* Exercise *
No pictures in the copy. Write out the listing below exactly.

══ Dataset section

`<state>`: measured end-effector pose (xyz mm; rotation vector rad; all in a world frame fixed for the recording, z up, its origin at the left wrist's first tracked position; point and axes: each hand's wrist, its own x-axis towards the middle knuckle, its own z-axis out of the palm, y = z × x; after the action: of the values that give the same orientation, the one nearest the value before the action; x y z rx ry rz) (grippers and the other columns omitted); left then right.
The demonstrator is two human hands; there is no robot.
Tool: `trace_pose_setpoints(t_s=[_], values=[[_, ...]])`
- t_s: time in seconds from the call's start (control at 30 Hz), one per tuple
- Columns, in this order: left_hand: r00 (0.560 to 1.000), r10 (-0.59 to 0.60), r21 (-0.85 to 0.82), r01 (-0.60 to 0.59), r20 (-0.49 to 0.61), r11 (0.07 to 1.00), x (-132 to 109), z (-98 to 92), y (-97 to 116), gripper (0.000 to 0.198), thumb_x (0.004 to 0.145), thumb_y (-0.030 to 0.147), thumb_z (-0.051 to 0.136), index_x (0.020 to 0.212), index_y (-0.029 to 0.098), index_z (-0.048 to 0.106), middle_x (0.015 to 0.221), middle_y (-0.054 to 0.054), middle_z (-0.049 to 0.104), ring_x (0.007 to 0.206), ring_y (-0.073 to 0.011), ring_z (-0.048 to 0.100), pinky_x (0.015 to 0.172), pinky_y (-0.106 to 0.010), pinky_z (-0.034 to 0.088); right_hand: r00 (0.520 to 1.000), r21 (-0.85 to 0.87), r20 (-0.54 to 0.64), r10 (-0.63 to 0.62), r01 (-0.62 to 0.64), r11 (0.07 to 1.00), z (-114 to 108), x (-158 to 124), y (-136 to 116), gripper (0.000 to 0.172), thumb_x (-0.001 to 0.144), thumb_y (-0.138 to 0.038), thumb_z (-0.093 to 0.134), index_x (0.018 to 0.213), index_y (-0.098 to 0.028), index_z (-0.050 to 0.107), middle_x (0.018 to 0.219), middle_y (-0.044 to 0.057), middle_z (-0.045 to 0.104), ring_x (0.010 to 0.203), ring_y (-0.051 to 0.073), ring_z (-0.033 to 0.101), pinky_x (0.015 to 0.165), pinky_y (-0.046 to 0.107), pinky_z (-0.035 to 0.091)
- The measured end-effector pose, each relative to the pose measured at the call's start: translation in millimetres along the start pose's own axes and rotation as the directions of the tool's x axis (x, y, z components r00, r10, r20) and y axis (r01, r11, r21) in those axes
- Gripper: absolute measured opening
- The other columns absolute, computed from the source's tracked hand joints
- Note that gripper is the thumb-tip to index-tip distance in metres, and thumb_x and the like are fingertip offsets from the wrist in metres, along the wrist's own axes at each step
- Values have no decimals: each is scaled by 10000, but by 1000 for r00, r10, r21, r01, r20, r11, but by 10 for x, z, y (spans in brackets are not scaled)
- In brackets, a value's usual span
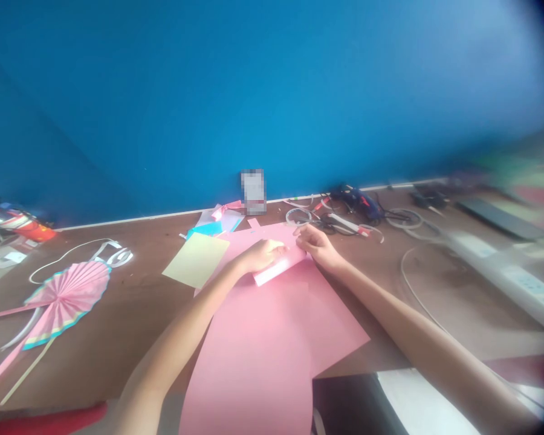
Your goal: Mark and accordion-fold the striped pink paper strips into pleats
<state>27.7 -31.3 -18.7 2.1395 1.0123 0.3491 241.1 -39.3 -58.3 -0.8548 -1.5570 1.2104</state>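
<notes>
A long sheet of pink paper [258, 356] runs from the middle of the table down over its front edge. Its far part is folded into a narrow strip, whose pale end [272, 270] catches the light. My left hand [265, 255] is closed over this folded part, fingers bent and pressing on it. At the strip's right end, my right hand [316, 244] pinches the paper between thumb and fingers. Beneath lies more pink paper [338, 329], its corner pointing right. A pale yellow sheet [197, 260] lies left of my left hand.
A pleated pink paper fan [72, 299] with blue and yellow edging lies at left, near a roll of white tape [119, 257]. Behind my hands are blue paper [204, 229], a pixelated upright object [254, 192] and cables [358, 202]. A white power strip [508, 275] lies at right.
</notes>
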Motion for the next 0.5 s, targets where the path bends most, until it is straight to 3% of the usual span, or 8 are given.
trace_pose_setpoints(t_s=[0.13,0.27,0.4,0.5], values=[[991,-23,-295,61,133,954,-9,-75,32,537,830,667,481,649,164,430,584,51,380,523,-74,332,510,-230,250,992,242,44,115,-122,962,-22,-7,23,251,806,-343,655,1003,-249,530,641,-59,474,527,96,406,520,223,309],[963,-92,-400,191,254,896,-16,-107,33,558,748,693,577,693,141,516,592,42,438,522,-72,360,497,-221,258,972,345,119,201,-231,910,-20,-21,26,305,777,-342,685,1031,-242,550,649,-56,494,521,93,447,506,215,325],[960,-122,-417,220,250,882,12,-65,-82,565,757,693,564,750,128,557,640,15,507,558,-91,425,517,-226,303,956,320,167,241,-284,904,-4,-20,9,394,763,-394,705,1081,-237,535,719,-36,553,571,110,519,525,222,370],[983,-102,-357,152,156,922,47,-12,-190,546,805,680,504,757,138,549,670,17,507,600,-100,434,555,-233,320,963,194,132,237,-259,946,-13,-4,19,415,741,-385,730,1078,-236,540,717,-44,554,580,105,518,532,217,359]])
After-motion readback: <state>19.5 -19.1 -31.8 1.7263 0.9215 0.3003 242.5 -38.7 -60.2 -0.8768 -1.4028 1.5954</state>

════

* Expected output *
`<state>`: measured end-effector pose (xyz mm; rotation vector rad; all in a world frame fixed for the recording, z up, its origin at the left wrist's first tracked position; point and axes: each hand's wrist, its own x-axis towards the middle knuckle, its own z-axis out of the palm, y = z × x; after the action: of the values that give the same orientation, the one nearest the value before the action; x y z rx ry rz) (grippers and the other columns omitted); left then right.
The demonstrator is two human hands; there is no robot.
Tool: `trace_pose_setpoints(t_s=[_], values=[[_, ...]])`
- t_s: time in seconds from the call's start (control at 30 Hz), one per tuple
- Columns, in this order: left_hand: r00 (0.560 to 1.000), r10 (-0.59 to 0.60), r21 (-0.85 to 0.82), r01 (-0.60 to 0.59), r20 (-0.49 to 0.61), r11 (0.07 to 1.00), x (-132 to 109), z (-98 to 92), y (-97 to 116), gripper (0.000 to 0.198), thumb_x (0.004 to 0.145), thumb_y (-0.030 to 0.147), thumb_z (-0.051 to 0.136), index_x (0.020 to 0.212), index_y (-0.029 to 0.098), index_z (-0.048 to 0.106), middle_x (0.015 to 0.221), middle_y (-0.054 to 0.054), middle_z (-0.049 to 0.104), ring_x (0.007 to 0.206), ring_y (-0.073 to 0.011), ring_z (-0.048 to 0.100), pinky_x (0.015 to 0.172), pinky_y (-0.106 to 0.010), pinky_z (-0.034 to 0.088); right_hand: r00 (0.520 to 1.000), r21 (-0.85 to 0.87), r20 (-0.54 to 0.64), r10 (-0.63 to 0.62), r01 (-0.62 to 0.64), r11 (0.07 to 1.00), z (-114 to 108), x (-158 to 124), y (-136 to 116), gripper (0.000 to 0.172), thumb_x (-0.001 to 0.144), thumb_y (-0.138 to 0.038), thumb_z (-0.093 to 0.134), index_x (0.018 to 0.213), index_y (-0.098 to 0.028), index_z (-0.050 to 0.107), middle_x (0.018 to 0.219), middle_y (-0.044 to 0.057), middle_z (-0.045 to 0.104), ring_x (0.010 to 0.203), ring_y (-0.051 to 0.073), ring_z (-0.033 to 0.101), pinky_x (0.015 to 0.165), pinky_y (-0.046 to 0.107), pinky_z (-0.035 to 0.091)
- The measured end-effector pose, each relative to the pose measured at the call's start: translation in millimetres along the start pose's own axes and rotation as the directions of the tool's x axis (x, y, z components r00, r10, r20) and y axis (r01, r11, r21) in those axes
- Gripper: absolute measured opening
- The other columns absolute, computed from the source's tracked hand joints
- Note that gripper is the thumb-tip to index-tip distance in metres, and thumb_x and the like are fingertip offsets from the wrist in metres, along the wrist's own axes at each step
- Values have no decimals: each is scaled by 10000, but by 1000 for r00, r10, r21, r01, r20, r11, but by 10 for x, z, y (spans in brackets are not scaled)
- In brackets, a value's usual span
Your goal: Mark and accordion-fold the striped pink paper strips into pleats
<state>27.7 -31.3 -18.7 2.1395 1.0123 0.3491 241.1 -39.3 -58.3 -0.8548 -1.5570 1.2104</state>
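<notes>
A long sheet of pink paper [258, 356] runs from the middle of the table down over its front edge. Its far part is folded into a narrow strip, whose pale end [272, 270] catches the light. My left hand [265, 255] is closed over this folded part, fingers bent and pressing on it. At the strip's right end, my right hand [316, 244] pinches the paper between thumb and fingers. Beneath lies more pink paper [338, 329], its corner pointing right. A pale yellow sheet [197, 260] lies left of my left hand.
A pleated pink paper fan [72, 299] with blue and yellow edging lies at left, near a roll of white tape [119, 257]. Behind my hands are blue paper [204, 229], a pixelated upright object [254, 192] and cables [358, 202]. A white power strip [508, 275] lies at right.
</notes>
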Motion for the next 0.5 s, targets where the path bends most, until it is straight to 3% of the usual span, or 8 are given.
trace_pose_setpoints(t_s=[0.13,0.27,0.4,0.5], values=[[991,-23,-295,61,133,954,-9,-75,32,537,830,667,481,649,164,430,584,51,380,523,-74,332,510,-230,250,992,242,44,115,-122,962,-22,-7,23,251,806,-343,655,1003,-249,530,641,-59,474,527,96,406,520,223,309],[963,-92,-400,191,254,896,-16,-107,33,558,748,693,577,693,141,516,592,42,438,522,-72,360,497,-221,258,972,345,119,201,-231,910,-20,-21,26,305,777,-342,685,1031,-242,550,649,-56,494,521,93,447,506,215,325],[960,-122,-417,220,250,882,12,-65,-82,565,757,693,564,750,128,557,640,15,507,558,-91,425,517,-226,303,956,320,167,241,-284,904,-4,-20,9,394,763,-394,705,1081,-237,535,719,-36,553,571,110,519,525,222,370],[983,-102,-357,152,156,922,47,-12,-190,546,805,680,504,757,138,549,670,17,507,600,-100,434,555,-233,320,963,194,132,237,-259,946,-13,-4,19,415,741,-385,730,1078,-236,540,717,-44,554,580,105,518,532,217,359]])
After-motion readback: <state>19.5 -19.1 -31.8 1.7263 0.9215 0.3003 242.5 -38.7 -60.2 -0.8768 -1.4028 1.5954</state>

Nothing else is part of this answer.